The transportation service provided by NIFL will be from the NIFL Connection to
SDI's on-site regulating station. Such transportation service shall be in
accordance with the nominating procedures described in Exhibit B hereto. NITCO
shall also make arrangements for balancing service in connection with SDI gas,
as described in Exhibit B. On and after January 1, 1996, SDI's minimum average
volume of Natural Gas Service at the SDI Facility shall be one thousand five
hundred dekatherms per day (1,500 Dkt/d).

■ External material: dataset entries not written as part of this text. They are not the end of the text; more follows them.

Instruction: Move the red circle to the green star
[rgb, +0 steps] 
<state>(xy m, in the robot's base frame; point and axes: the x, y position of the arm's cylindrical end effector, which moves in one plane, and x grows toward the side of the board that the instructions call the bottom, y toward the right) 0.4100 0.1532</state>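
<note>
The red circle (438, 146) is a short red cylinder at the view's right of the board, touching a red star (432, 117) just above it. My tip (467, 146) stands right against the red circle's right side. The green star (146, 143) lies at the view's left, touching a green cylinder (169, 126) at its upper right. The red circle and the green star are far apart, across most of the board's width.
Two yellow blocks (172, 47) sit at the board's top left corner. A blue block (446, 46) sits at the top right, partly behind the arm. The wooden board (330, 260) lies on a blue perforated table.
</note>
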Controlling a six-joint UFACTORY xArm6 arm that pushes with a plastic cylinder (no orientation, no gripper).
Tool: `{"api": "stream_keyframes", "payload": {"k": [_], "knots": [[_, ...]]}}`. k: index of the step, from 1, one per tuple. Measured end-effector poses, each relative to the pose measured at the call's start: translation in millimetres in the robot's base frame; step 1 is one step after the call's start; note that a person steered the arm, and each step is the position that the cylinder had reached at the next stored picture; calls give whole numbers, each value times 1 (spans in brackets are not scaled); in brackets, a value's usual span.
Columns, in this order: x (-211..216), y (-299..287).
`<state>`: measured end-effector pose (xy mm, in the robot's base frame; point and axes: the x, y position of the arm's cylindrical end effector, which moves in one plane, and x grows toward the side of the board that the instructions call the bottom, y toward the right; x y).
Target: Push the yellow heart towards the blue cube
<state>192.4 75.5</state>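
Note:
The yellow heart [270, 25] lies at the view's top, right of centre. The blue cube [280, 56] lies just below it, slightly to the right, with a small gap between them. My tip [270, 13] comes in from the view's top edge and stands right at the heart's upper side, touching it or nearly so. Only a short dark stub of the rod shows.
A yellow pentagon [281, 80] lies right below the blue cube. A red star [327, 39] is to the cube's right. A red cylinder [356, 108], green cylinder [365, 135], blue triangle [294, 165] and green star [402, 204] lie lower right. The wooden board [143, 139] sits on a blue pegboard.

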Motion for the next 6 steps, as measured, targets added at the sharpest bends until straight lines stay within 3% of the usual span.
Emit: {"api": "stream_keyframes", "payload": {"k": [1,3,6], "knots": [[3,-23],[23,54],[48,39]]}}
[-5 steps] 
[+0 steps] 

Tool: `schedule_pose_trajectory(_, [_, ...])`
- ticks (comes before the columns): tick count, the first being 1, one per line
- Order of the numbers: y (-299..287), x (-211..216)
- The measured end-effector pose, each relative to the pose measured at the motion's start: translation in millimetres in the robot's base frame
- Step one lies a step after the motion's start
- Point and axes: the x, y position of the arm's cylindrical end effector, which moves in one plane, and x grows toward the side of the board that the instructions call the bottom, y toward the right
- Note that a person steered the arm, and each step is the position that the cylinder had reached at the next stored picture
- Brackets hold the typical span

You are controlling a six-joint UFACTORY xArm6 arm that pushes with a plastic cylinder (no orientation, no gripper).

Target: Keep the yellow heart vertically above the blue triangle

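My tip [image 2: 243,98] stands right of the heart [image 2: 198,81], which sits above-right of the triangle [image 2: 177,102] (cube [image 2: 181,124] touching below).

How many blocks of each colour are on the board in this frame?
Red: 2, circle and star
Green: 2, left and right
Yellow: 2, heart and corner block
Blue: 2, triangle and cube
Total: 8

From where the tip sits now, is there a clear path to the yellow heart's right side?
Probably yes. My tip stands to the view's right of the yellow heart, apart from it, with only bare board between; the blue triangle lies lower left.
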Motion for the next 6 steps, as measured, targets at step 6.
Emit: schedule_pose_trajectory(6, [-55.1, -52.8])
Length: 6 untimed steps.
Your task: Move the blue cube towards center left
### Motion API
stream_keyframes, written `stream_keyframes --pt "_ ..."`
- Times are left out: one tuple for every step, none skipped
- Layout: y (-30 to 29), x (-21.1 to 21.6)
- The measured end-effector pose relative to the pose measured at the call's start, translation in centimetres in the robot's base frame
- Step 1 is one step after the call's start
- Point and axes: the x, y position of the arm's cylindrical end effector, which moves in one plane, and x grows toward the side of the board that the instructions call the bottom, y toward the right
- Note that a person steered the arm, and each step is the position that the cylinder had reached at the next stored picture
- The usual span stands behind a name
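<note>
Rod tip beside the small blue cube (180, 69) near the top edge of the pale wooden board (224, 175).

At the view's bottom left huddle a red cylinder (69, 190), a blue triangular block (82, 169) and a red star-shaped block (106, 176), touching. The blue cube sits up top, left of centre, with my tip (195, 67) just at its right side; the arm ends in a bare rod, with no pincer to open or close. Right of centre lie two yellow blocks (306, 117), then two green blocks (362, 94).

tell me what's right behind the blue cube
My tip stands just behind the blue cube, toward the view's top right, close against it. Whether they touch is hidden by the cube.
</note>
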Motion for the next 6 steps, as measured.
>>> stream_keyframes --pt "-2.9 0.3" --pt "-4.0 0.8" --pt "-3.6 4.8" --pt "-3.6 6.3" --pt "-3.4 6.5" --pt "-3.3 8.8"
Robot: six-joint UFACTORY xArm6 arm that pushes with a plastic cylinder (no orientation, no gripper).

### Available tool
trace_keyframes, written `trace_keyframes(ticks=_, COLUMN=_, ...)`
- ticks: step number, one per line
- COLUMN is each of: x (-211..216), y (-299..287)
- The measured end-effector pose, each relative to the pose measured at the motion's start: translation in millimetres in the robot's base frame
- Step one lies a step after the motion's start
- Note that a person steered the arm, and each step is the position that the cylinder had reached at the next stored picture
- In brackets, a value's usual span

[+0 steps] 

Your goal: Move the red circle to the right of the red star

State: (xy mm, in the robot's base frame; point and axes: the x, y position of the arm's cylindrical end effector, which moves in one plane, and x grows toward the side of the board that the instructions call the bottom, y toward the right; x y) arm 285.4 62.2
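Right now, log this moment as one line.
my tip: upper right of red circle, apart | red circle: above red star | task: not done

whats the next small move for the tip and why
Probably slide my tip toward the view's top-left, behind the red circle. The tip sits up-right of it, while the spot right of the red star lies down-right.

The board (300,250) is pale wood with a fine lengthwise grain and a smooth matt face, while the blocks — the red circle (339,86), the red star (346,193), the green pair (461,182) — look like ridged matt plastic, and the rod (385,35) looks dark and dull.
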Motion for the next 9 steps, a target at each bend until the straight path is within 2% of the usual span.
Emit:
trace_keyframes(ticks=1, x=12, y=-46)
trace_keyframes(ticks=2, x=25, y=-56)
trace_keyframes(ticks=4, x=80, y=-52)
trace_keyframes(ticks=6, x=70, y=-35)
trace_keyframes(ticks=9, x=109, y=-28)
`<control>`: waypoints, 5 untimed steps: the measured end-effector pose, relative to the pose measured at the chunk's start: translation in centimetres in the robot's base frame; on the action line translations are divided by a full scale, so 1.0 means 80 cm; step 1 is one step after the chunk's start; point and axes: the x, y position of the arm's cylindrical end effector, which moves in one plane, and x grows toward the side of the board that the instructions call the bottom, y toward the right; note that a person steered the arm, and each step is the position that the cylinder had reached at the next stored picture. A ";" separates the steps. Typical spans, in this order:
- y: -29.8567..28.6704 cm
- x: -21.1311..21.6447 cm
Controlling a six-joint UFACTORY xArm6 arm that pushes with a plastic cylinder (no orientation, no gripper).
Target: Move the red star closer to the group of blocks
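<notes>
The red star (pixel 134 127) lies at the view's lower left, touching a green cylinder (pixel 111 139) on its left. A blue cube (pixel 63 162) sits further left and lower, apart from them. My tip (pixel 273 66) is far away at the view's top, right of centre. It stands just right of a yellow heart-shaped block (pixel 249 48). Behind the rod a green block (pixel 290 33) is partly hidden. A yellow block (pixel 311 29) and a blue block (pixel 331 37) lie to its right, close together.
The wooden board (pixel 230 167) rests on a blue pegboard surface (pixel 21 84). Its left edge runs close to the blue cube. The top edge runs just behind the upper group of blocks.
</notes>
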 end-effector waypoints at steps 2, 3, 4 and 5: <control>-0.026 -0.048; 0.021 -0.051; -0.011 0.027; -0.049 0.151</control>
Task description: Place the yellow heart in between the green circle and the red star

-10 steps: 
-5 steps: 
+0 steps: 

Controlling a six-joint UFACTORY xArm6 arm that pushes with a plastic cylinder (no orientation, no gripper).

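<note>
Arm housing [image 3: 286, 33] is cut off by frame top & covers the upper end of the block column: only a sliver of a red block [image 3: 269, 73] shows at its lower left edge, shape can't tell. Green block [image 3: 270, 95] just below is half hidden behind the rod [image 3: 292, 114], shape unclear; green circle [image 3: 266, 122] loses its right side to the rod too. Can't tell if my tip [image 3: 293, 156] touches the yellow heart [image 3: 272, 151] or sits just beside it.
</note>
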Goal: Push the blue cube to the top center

Prior to that date SDI shall endeavor
to meet such minimum, but shall not be required to do so, because of start-up
conditions. At SDI's request, NITCO will act as SDI's agent for the purchase of
natural gas to be owned by SDI and transported to the SDI Facility.
ARTICLE III
RATES AND CHARGES FOR GAS SERVICE
1. For the Natural Gas Service rendered during the first five (5) years
of the Term, SDI shall pay to NITCO a monthly service fee of twenty cents per
dekatherm ($.20/Dth) less any amounts paid directly by SDI under the Crossroads
and NIFL Agreements for the billing month, on a per dekatherm basis, for all
quantities of SDI's gas delivered by NIFL to the SDI Facility. Such fee shall be
in full payment for all service rendered by NITCO except for the charges set
forth in Exhibit B hereto.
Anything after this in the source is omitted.